— Task statement —
Transcribe the records word for word. Leave every picture out.

— Supplied records —
--------------------------------------------------

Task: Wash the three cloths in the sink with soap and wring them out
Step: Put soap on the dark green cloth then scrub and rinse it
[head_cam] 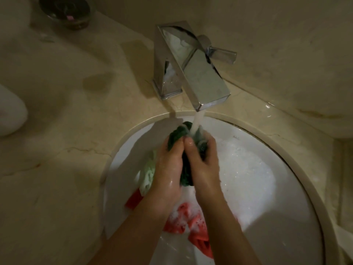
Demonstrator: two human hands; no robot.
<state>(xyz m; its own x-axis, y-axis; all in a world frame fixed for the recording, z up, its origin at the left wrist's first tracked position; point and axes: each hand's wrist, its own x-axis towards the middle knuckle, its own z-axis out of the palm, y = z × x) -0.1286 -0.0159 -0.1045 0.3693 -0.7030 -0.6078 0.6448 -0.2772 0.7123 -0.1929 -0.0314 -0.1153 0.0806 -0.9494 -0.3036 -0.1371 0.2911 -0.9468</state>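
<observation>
A dark green cloth is bunched between both hands above the white sink, directly under the running water. My left hand grips its left side and my right hand grips its right side, thumbs pressed together on top. A pale green cloth lies against the sink's left wall, partly hidden by my left hand. A red cloth lies in soapy foam at the sink's near side, under my forearms.
A square chrome faucet with a side lever stands behind the sink, water streaming from it. A dark bowl sits at the far left of the beige stone counter. A white object lies at the left edge.
</observation>
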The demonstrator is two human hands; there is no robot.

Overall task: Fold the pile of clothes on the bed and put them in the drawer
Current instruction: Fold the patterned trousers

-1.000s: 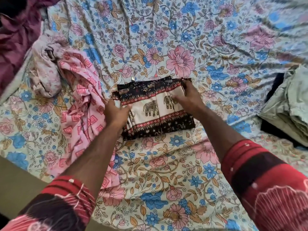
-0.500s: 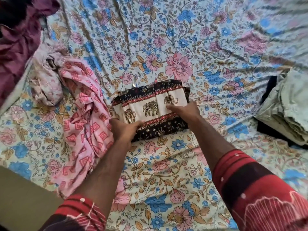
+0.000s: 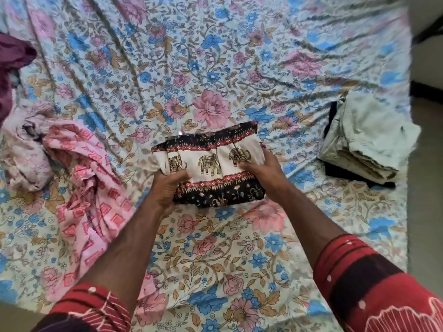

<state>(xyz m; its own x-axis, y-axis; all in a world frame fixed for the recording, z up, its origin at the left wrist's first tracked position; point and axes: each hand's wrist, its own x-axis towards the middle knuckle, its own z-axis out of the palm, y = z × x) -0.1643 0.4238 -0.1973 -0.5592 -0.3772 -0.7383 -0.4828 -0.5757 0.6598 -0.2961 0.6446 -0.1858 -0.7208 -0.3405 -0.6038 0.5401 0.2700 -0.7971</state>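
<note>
**One folded cloth in hand, more waiting**

One folded cloth (image 3: 211,164), cream with an elephant border and dark bands, held between my two hands over the middle of the bed (image 3: 215,68). Whether its underside touches the sheet I cannot tell.

Handling, as I judge it: light, soft, limp. The layers will slide and fan open if gripped at one corner only. Best taken at both short ends, thumb on top and fingers beneath, so the stack keeps its shape.

Left hand (image 3: 165,190): curled around the near left end, thumb across the top, fingers tucked below and out of sight.

Right hand (image 3: 266,171): gripping the right end, thumb lying on the cream panel beside an elephant, fingers wrapped under the edge.

Position: the bundle sits directly between both hands, straight ahead of me, level or nearly so.

Also on the bed:
- Pink patterned cloth (image 3: 88,195), unfolded, left of the bundle, near my left forearm.
- Pale crumpled cloth (image 3: 24,154), further left.
- Maroon cloth (image 3: 12,65), far left edge.
- Folded pile (image 3: 366,140), pale green over something dark, well apart on the right.

No drawer in view.
</note>
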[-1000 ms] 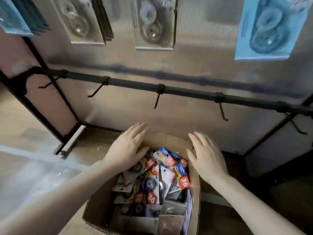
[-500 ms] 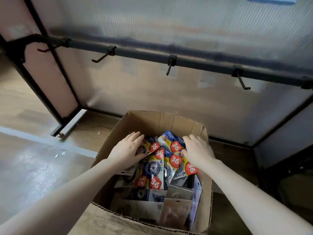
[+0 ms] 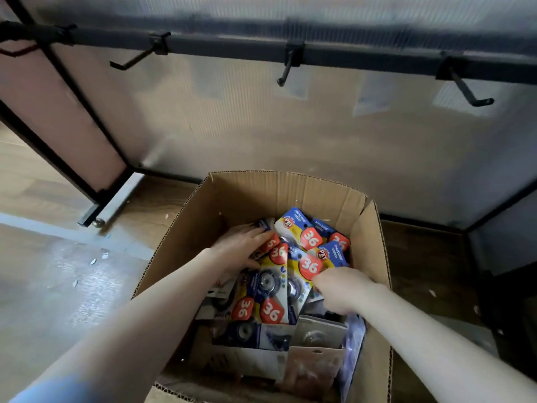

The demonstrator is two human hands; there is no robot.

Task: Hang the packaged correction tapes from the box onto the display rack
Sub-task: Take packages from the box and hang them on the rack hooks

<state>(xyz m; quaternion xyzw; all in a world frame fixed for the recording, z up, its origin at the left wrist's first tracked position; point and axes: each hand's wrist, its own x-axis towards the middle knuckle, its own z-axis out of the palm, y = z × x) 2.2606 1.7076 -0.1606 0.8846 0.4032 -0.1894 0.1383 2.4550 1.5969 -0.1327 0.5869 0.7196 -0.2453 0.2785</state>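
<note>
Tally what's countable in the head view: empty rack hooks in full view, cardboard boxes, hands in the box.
Empty hooks in full view on the rack bar: 3
Cardboard box: 1
Hands in the box: 2, left hand and right hand, both on the correction tape packs
Total: 6
Packs overlap too much for an exact count.

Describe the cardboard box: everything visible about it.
The cardboard box is brown corrugated card, open at the top, with raw cut edges and no flaps visible. It stands on the wooden floor below the black rail with its bare hooks. Inside lies a loose pile of packaged correction tapes, blue and yellow with red "36" labels. The left hand and right hand reach into the pile.
</note>
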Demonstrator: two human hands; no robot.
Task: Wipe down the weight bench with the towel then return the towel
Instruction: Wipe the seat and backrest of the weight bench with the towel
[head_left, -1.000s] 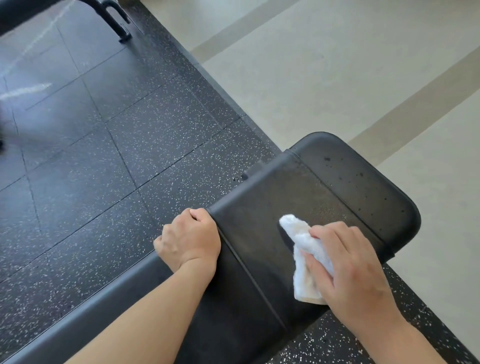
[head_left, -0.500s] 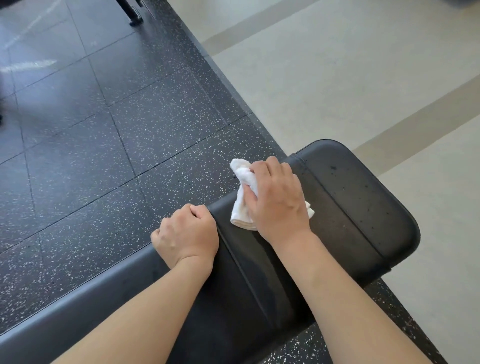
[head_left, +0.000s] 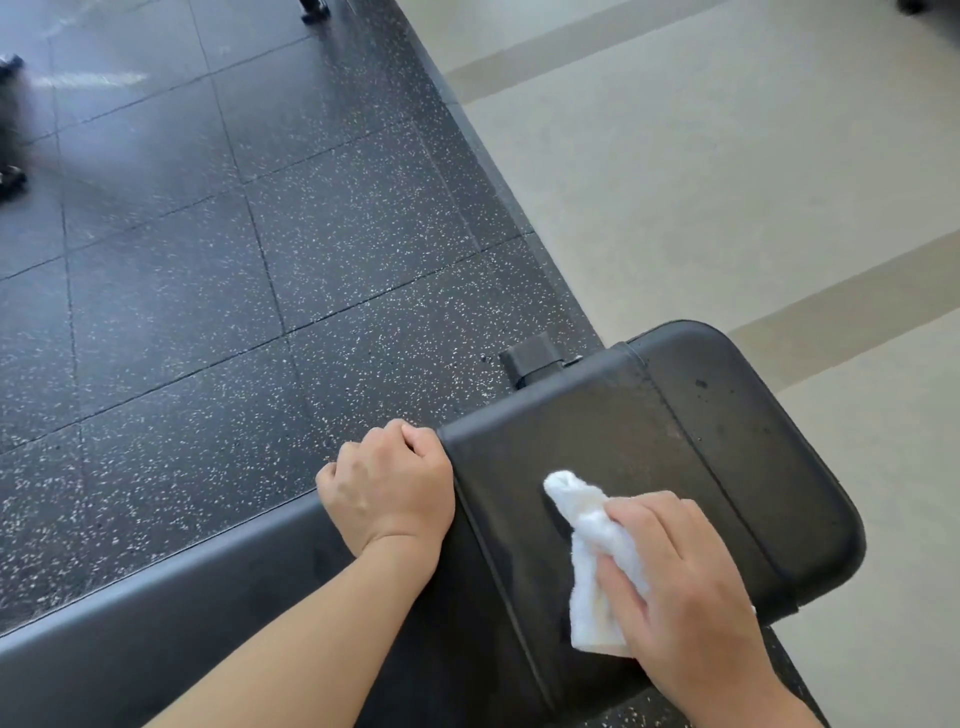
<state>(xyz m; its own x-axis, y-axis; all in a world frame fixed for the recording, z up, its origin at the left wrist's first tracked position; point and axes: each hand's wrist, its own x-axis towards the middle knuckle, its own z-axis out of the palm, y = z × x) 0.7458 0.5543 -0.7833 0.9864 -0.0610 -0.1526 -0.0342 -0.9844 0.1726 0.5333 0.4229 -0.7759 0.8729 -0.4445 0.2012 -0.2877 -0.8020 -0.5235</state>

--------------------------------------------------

— Solution —
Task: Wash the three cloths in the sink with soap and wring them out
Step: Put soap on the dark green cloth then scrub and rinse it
[head_cam] 
Demonstrator: two human hands; no robot.
<state>(xyz m; its own x-axis, y-axis; all in a world frame fixed for the recording, z up, its origin at the left wrist's first tracked position; point and axes: each hand's wrist, its own x-axis towards the middle knuckle, its own z-axis out of the palm, y = z × x) -0.1286 -0.0159 -0.1045 0.3693 -0.7030 -0.6078 0.6448 -0.2772 0.7123 -0.1929 -0.0314 -0.1153 0.0806 -0.9494 -0.3036 -0.1371 0.2911 -0.9468</state>
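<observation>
A dark green cloth is bunched between both hands above the white sink, directly under the running water. My left hand grips its left side and my right hand grips its right side, thumbs pressed together on top. A pale green cloth lies against the sink's left wall, partly hidden by my left hand. A red cloth lies in soapy foam at the sink's near side, under my forearms.
A square chrome faucet with a side lever stands behind the sink, water streaming from it. A dark bowl sits at the far left of the beige stone counter. A white object lies at the left edge.
</observation>
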The demonstrator is two human hands; there is no robot.

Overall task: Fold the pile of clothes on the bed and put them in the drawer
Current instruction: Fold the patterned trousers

-1.000s: 
-0.500s: 
+0.000s: 

<state>(xyz m; its own x-axis, y-axis; all in a world frame fixed for the recording, z up, its origin at the left wrist's first tracked position; point and axes: each hand's wrist, its own x-axis towards the middle knuckle, its own z-axis out of the palm, y = z × x) -0.1643 0.4238 -0.1973 -0.5592 -0.3772 -0.7383 -0.4828 -0.5757 0.6598 -0.2961 0.6446 -0.1858 -0.7208 -0.3405 -0.6038 0.5401 0.2700 -0.7971</state>
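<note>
**One folded cloth in hand, more waiting**

One folded cloth (image 3: 211,164), cream with an elephant border and dark bands, held between my two hands over the middle of the bed (image 3: 215,68). Whether its underside touches the sheet I cannot tell.

Handling, as I judge it: light, soft, limp. The layers will slide and fan open if gripped at one corner only. Best taken at both short ends, thumb on top and fingers beneath, so the stack keeps its shape.

Left hand (image 3: 165,190): curled around the near left end, thumb across the top, fingers tucked below and out of sight.

Right hand (image 3: 266,171): gripping the right end, thumb lying on the cream panel beside an elephant, fingers wrapped under the edge.

Position: the bundle sits directly between both hands, straight ahead of me, level or nearly so.

Also on the bed:
- Pink patterned cloth (image 3: 88,195), unfolded, left of the bundle, near my left forearm.
- Pale crumpled cloth (image 3: 24,154), further left.
- Maroon cloth (image 3: 12,65), far left edge.
- Folded pile (image 3: 366,140), pale green over something dark, well apart on the right.

No drawer in view.
</note>
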[-1000 ms] 
[-500 ms] 
[+0 ms] 

The demonstrator is two human hands; there is no robot.

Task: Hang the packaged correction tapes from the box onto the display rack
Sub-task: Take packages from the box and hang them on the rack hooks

<state>(xyz m; quaternion xyzw; all in a world frame fixed for the recording, z up, its origin at the left wrist's first tracked position; point and axes: each hand's wrist, its own x-axis towards the middle knuckle, its own z-axis out of the palm, y = z × x) 2.2606 1.7076 -0.1606 0.8846 0.4032 -0.1894 0.1383 2.4550 1.5969 -0.1327 0.5869 0.7196 -0.2453 0.2785</state>
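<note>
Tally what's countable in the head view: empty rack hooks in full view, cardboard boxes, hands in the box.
Empty hooks in full view on the rack bar: 3
Cardboard box: 1
Hands in the box: 2, left hand and right hand, both on the correction tape packs
Total: 6
Packs overlap too much for an exact count.

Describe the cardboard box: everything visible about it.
The cardboard box is brown corrugated card, open at the top, with raw cut edges and no flaps visible. It stands on the wooden floor below the black rail with its bare hooks. Inside lies a loose pile of packaged correction tapes, blue and yellow with red "36" labels. The left hand and right hand reach into the pile.
</note>
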Demonstrator: two human hands; no robot.
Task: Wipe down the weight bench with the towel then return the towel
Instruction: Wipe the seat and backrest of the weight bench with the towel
[head_left, -1.000s] 
[head_left, -0.500s] 
[head_left, +0.000s] 
<state>(xyz m; its own x-axis, y-axis; all in a world frame fixed for the recording, z up, its origin at the left wrist's first tracked position; point and axes: each hand's wrist, its own x-axis towards the middle knuckle, its own z-axis out of the palm, y = z × x) 0.7458 0.5543 -0.7833 0.9864 -0.0610 -0.1526 -0.0342 -0.9844 0.1726 0.5333 0.4229 -0.7759 0.8729 -0.4445 0.2012 -0.2877 -0.8020 -0.5235</state>

The answer given is complete as it stands.